APPEAL from a judgment of the superior court of Douglas county: A. WALTER DAHL, Judge. Affirmed.

For the appellant there was a brief by Hughes, Anderson, Davis Walker, and oral argument by John L. Davis and by Harold Witkin, all of Superior.

For the respondent there was a brief by Borg, McGill Moodie of Superior, and oral argument by Douglas S. Moodie.


Action on an insurance policy insuring plaintiff against loss occasioned by the collapse of all or a part of the insured building. The insurance company appeals from a judgment for plaintiff.

The facts are undisputed. Plaintiff intended to build a dwelling for himself and family and he had progressed as far as the construction of the basement. The basement walls, which also served as the foundation of the home, were composed of cement blocks, joined by mortar or cement. A flat roof covered the basement and ultimately would serve as a floor for the next story when that should be built. At this stage plaintiff and his family moved in and occupied the basement as their dwelling.

On or about that time, on November 3, 1956, defendant issued its policy insuring plaintiff against direct loss caused by "Collapse of building(s) or any part thereof." Other material provisions of the policy are:

"Section XIV D. Alterations and Repairs: Permission granted to make alterations, additions, and repairs, and to complete structures in course of construction. In the event of loss hereunder, the insured is permitted to make reasonable repairs, temporary or permanent, provided such repairs are confined solely to the protection of the property from further damage and provided further that the insured shall keep an accurate record of such repair expenditures. The cost of any such repairs directly attributable to damage by any peril insured against shall be included in determining the amount of loss hereunder. Nothing herein contained is intended to modify the policy requirements applicable in case loss occurs, and in particular the requirement that in case loss occurs the insured shall protect the property from further damage."

The policy further provides:

"Unless otherwise provided in writing added hereto, the company shall not be liable for loss occurring (a) while the hazard is increased by any means within the control or knowledge of the insured;. . ."

And further:

"This company shall not be liable for loss by neglect of the insured to use all reasonable means to save and preserve the property at and after a loss. . . ."

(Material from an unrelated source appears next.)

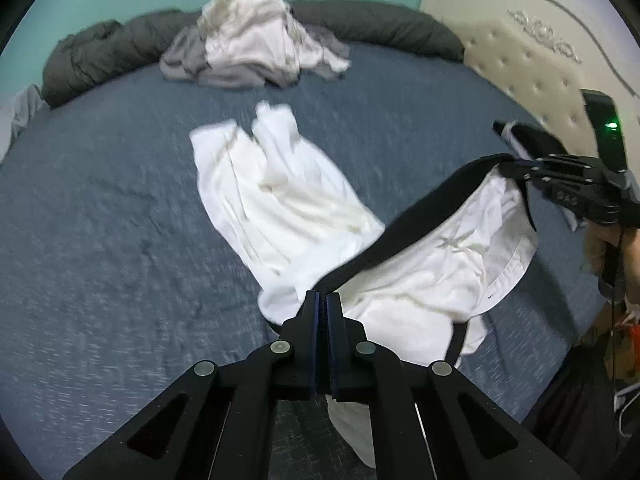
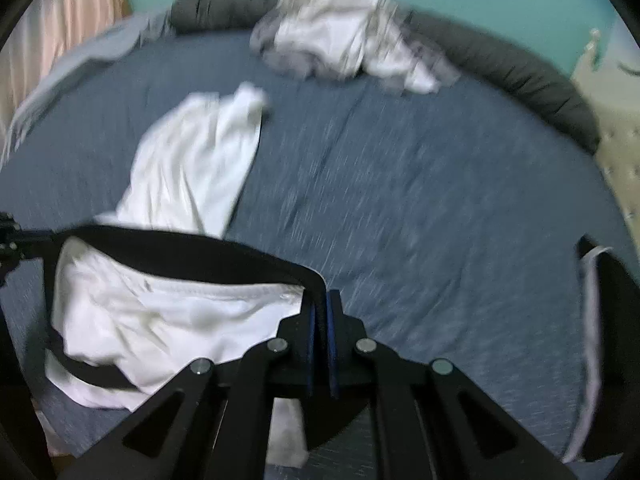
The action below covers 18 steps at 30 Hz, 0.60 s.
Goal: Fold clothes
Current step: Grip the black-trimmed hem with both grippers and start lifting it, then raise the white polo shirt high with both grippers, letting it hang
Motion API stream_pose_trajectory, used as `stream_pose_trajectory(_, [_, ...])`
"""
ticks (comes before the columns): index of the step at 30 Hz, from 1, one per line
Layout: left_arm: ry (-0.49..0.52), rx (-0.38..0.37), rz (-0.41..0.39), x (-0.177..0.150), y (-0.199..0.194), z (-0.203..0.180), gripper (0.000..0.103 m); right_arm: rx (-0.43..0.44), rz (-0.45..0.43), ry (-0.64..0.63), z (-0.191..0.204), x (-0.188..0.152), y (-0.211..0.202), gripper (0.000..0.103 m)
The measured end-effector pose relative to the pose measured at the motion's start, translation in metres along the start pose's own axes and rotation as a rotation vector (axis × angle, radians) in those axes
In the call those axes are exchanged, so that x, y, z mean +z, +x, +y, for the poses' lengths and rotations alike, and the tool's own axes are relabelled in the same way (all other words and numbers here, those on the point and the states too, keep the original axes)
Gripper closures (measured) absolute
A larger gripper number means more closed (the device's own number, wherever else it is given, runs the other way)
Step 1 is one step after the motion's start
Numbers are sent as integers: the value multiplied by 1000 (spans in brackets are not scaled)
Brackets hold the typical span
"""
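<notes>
A white garment (image 1: 420, 272) (image 2: 160, 312) with a black waistband (image 1: 400, 224) (image 2: 180, 248) lies on the blue bed sheet (image 1: 100, 200) (image 2: 400, 200). Its waist end is lifted and its legs (image 1: 272, 192) (image 2: 188, 168) trail flat toward the far side. My left gripper (image 1: 324, 300) is shut on one end of the waistband. At the other end my right gripper (image 2: 322, 296) (image 1: 520, 176) is shut on the band, which stretches taut between the two. The left gripper (image 2: 12, 240) only just shows at the left edge of the right wrist view.
A heap of white and grey clothes (image 1: 256, 44) (image 2: 344, 40) sits at the far side, in front of a rolled dark grey quilt (image 1: 100, 52) (image 2: 520, 68). A cream tufted headboard (image 1: 540, 60) stands on the right. A dark garment with pale trim (image 2: 600, 320) lies at the right.
</notes>
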<state>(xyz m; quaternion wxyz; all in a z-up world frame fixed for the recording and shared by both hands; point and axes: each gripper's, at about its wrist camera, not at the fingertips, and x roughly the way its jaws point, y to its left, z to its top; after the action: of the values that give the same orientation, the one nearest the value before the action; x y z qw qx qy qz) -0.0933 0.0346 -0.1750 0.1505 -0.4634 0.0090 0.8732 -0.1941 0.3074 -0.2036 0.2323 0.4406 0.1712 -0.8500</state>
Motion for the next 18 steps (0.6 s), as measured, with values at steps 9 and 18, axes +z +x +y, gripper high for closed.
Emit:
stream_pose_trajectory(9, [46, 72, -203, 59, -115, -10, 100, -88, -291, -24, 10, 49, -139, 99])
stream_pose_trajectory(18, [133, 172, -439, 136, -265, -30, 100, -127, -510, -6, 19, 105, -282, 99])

After the plaintiff had occupied the structure as a dwelling for several months, he and his wife noticed that small particles of mortar and waterproof paint were coming off the wall and on the night of June 22-23, 1958, they heard creaking and groaning. In the morning they discovered that it "chunks" of mortar and concrete were on the floor and that a crack had developed in the south wall so large that plaintiff's hand might be inserted, and the south wall of the basement had bulged approximately four inches, both horizontally and vertically.

The plaintiff procured 2 x 4's promptly and placed them so that they would support the roof but by the next day the bulge in the wall had increased to approximately six to eight inches. The plaintiff sent his family to live with friends to avoid injury by a possible falling of the wall and by hired labor he dug an excavation outside the south wall into which a new retaining wall of concrete was poured. Then the original wall was bolted to the new one and the old was drawn back into place. The plaintiff's action is one upon the insurance policy to recover the cost of such repairs and incidental property damage.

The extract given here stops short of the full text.